Task to carry out:
Every line from the beginning of the data through the line containing "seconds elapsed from" should be reproduced exactly, and no further lines should be output.

Source material:
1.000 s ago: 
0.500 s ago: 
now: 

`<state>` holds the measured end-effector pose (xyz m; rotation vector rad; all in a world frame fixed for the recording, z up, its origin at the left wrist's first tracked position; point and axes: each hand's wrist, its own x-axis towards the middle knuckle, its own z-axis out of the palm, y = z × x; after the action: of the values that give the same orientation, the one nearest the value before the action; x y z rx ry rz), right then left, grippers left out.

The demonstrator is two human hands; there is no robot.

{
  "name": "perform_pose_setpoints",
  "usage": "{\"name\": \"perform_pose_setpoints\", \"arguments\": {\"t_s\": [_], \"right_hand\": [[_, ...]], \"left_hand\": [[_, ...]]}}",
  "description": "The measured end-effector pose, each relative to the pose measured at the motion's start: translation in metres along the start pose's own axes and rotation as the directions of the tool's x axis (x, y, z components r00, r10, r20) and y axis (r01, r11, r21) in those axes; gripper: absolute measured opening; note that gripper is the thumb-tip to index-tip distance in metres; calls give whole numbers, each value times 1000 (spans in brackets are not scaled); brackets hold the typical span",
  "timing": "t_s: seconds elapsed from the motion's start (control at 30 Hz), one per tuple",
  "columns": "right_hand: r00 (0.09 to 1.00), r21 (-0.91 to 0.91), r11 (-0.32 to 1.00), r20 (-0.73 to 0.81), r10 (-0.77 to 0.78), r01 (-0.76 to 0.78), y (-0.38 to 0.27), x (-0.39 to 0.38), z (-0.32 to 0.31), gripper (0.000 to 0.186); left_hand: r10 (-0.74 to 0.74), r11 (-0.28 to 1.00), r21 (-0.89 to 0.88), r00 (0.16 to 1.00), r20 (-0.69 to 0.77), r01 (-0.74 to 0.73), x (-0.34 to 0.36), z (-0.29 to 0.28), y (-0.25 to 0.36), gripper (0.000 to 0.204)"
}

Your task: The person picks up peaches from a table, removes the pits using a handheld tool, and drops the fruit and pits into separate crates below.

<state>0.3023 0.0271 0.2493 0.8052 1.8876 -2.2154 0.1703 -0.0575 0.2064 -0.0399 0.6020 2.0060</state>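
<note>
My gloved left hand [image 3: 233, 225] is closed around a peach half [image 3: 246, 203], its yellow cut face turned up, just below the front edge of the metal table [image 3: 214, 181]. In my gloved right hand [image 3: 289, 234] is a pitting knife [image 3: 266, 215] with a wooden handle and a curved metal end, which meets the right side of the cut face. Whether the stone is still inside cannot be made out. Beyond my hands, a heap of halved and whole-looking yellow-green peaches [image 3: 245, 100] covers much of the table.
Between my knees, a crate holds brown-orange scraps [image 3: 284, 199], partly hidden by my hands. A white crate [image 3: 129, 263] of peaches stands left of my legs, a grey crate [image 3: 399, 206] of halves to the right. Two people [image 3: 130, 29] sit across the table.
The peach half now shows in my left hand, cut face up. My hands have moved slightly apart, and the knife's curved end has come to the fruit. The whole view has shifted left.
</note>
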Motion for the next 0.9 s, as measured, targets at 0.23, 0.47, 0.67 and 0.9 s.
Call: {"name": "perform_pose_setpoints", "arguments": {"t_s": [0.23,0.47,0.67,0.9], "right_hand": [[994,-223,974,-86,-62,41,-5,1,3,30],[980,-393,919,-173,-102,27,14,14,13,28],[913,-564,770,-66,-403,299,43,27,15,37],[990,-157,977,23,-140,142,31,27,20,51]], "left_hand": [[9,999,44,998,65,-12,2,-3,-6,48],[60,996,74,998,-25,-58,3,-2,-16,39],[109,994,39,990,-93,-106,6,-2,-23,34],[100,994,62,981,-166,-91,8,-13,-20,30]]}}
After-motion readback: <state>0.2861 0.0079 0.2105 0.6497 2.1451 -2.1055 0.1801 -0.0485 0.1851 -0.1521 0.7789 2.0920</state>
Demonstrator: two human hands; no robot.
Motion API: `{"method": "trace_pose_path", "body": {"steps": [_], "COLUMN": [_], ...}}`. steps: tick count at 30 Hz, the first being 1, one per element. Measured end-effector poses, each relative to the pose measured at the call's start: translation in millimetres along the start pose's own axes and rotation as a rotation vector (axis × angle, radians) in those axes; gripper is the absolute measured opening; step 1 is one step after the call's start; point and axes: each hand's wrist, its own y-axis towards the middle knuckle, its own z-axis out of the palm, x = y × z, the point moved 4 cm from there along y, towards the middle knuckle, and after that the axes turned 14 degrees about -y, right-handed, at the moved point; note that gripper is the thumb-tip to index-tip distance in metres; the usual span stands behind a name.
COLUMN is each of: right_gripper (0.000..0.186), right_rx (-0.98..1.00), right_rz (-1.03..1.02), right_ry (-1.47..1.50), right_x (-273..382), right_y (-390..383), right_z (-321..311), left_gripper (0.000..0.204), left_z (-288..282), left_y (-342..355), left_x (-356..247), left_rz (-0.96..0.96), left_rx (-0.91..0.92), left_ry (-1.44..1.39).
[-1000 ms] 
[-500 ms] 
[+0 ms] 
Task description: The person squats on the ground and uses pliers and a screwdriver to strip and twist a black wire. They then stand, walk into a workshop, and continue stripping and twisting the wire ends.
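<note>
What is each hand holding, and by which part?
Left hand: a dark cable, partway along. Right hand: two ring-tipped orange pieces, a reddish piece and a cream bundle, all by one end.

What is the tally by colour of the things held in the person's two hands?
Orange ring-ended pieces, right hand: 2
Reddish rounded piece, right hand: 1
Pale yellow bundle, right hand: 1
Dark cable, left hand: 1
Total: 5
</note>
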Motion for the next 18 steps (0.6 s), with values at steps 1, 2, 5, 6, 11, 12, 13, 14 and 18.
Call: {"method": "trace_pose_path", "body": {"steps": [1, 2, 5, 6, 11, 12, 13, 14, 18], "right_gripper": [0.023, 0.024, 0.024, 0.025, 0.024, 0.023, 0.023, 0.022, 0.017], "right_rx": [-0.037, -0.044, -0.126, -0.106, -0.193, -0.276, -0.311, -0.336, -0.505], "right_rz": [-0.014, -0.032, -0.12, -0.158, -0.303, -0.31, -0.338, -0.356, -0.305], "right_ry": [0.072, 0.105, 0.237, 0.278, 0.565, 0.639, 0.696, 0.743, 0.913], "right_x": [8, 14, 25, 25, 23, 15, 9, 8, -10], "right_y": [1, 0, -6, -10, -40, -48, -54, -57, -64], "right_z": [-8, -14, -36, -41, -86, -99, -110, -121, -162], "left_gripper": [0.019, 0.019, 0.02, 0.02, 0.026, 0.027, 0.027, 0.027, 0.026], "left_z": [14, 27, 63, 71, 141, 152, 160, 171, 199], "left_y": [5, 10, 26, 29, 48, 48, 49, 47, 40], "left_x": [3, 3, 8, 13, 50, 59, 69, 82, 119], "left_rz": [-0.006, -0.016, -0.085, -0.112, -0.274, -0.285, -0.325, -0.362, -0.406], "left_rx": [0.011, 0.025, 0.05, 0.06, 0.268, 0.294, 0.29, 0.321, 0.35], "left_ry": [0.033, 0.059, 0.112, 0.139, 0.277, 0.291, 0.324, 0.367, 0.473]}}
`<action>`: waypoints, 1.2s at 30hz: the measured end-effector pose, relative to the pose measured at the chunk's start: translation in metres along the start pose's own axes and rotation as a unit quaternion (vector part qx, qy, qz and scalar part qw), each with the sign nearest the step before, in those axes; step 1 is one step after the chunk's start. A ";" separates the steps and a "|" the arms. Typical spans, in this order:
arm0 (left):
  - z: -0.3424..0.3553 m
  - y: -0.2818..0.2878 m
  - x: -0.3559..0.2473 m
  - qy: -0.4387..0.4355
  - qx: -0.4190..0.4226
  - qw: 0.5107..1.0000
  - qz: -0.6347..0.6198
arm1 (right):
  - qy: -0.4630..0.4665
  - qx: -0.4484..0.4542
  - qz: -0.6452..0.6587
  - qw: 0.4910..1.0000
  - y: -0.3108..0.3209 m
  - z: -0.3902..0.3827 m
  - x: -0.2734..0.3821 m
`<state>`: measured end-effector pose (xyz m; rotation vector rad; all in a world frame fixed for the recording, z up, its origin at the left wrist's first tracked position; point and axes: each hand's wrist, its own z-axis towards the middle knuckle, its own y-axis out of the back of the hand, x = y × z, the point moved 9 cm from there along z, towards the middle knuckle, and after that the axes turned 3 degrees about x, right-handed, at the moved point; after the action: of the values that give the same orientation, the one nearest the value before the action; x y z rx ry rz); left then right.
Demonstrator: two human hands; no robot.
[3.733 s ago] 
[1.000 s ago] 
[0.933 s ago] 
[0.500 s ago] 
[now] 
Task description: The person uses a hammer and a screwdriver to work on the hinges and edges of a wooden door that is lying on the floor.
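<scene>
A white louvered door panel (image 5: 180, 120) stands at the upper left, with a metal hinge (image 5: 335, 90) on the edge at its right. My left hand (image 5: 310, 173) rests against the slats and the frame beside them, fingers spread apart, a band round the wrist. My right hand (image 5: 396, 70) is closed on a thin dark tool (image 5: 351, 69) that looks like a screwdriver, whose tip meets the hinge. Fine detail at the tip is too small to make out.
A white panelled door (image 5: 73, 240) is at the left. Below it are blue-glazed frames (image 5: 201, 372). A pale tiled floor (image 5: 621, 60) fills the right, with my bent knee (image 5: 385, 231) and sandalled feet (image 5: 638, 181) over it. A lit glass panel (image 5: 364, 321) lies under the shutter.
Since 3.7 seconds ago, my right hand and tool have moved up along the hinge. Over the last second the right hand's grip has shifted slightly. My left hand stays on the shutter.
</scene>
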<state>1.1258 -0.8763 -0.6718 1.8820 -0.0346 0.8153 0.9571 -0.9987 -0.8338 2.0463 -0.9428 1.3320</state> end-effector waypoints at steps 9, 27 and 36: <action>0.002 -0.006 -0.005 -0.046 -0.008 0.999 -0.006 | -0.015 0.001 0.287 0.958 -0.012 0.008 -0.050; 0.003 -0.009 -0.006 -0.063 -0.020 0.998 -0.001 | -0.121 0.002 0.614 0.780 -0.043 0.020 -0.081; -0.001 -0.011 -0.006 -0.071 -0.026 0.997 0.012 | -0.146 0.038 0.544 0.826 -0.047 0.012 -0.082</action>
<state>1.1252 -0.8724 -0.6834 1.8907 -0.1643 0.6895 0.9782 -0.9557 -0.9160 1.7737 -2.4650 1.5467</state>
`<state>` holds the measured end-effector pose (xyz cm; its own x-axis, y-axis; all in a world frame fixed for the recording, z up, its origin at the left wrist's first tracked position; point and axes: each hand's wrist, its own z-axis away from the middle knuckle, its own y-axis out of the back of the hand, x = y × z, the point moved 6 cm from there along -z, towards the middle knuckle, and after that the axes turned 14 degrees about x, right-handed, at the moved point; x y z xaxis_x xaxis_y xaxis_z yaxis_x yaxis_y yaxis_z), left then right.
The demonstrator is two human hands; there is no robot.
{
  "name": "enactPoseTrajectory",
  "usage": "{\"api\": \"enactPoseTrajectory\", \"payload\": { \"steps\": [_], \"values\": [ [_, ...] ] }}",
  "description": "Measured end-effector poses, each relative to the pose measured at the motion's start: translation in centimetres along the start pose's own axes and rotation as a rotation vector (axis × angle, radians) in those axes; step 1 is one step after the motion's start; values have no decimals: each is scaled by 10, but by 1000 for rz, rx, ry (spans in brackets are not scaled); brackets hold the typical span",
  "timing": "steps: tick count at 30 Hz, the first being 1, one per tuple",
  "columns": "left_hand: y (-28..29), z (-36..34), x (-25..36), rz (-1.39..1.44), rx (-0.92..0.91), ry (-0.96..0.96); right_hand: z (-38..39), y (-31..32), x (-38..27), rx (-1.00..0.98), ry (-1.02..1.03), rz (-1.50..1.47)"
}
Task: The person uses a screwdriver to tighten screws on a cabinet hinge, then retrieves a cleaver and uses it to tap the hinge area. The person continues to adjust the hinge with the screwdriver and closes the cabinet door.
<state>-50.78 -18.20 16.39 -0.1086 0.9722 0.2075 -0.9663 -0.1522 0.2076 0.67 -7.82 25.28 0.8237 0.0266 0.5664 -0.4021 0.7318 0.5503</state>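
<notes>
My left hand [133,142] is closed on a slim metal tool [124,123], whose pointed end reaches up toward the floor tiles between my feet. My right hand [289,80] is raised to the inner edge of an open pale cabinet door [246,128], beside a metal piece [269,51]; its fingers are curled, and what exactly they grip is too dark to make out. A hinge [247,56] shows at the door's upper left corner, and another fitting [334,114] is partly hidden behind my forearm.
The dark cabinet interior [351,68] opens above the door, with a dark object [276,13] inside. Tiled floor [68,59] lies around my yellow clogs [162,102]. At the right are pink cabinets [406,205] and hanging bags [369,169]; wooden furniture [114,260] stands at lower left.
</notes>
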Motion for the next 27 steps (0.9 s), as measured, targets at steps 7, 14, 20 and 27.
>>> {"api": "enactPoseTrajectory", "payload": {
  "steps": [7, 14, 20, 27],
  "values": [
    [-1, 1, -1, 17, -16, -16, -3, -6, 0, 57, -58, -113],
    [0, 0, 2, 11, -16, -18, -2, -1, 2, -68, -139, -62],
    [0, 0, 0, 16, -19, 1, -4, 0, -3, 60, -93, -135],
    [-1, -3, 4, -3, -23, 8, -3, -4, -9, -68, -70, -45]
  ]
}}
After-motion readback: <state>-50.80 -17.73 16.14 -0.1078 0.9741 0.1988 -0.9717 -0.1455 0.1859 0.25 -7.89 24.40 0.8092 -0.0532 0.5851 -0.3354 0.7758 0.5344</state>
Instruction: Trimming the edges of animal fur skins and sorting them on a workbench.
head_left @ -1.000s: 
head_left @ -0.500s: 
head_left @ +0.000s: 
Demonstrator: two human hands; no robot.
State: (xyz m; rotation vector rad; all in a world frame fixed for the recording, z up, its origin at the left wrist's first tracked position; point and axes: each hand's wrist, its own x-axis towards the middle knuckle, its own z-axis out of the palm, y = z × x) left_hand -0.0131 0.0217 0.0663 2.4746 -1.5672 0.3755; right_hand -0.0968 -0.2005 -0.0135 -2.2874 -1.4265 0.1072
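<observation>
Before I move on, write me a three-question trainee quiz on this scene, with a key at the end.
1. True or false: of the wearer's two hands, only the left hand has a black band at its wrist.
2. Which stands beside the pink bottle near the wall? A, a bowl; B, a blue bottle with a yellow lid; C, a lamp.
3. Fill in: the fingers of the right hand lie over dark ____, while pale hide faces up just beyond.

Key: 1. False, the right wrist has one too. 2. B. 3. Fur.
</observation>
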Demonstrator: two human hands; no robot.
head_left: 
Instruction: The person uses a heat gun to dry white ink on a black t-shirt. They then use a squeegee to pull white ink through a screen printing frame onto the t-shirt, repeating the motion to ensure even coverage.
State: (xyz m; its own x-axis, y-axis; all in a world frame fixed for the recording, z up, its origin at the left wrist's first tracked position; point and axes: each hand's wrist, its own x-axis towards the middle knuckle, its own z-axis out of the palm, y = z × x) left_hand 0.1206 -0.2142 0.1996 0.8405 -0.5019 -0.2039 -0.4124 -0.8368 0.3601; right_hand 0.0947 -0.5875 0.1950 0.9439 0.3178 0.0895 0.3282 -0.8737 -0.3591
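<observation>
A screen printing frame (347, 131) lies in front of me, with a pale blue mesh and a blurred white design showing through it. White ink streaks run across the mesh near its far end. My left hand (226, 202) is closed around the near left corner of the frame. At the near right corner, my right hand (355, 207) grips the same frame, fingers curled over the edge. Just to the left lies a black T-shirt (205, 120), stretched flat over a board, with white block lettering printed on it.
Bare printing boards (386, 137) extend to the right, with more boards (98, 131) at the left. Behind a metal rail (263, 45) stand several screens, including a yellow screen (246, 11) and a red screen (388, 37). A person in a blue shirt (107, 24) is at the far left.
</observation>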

Response to this exercise:
1.000 s ago: 
0.500 s ago: 
now: 

`<state>` holds the measured end-effector pose (xyz m; rotation vector rad; all in a world frame fixed for the recording, z up, its origin at the left wrist's first tracked position; point and axes: each hand's wrist, its own x-axis towards the middle knuckle, its own z-axis out of the palm, y = z × x; after the action: of the values that give the same orientation, the one nearest the value before the action; x y z rx ry rz), right then left, grippers left out.

The demonstrator is two human hands; there is no robot.

{
  "name": "perform_pose_setpoints",
  "usage": "{\"name\": \"perform_pose_setpoints\", \"arguments\": {\"t_s\": [_], \"right_hand\": [[_, ...]], \"left_hand\": [[_, ...]]}}",
  "description": "The measured end-effector pose, each relative to the pose measured at the motion's start: translation in metres along the start pose's own axes and rotation as the directions of the tool's x axis (x, y, z components r00, r10, r20) and y axis (r01, r11, r21) in those axes; gripper: absolute measured opening; note that gripper is the thumb-tip to index-tip distance in metres; calls give whole numbers, each value times 1000 (spans in brackets are not scaled); brackets hold the typical span",
  "timing": "t_s: seconds elapsed from the motion's start (control at 30 Hz), one per tuple",

This is the complete answer.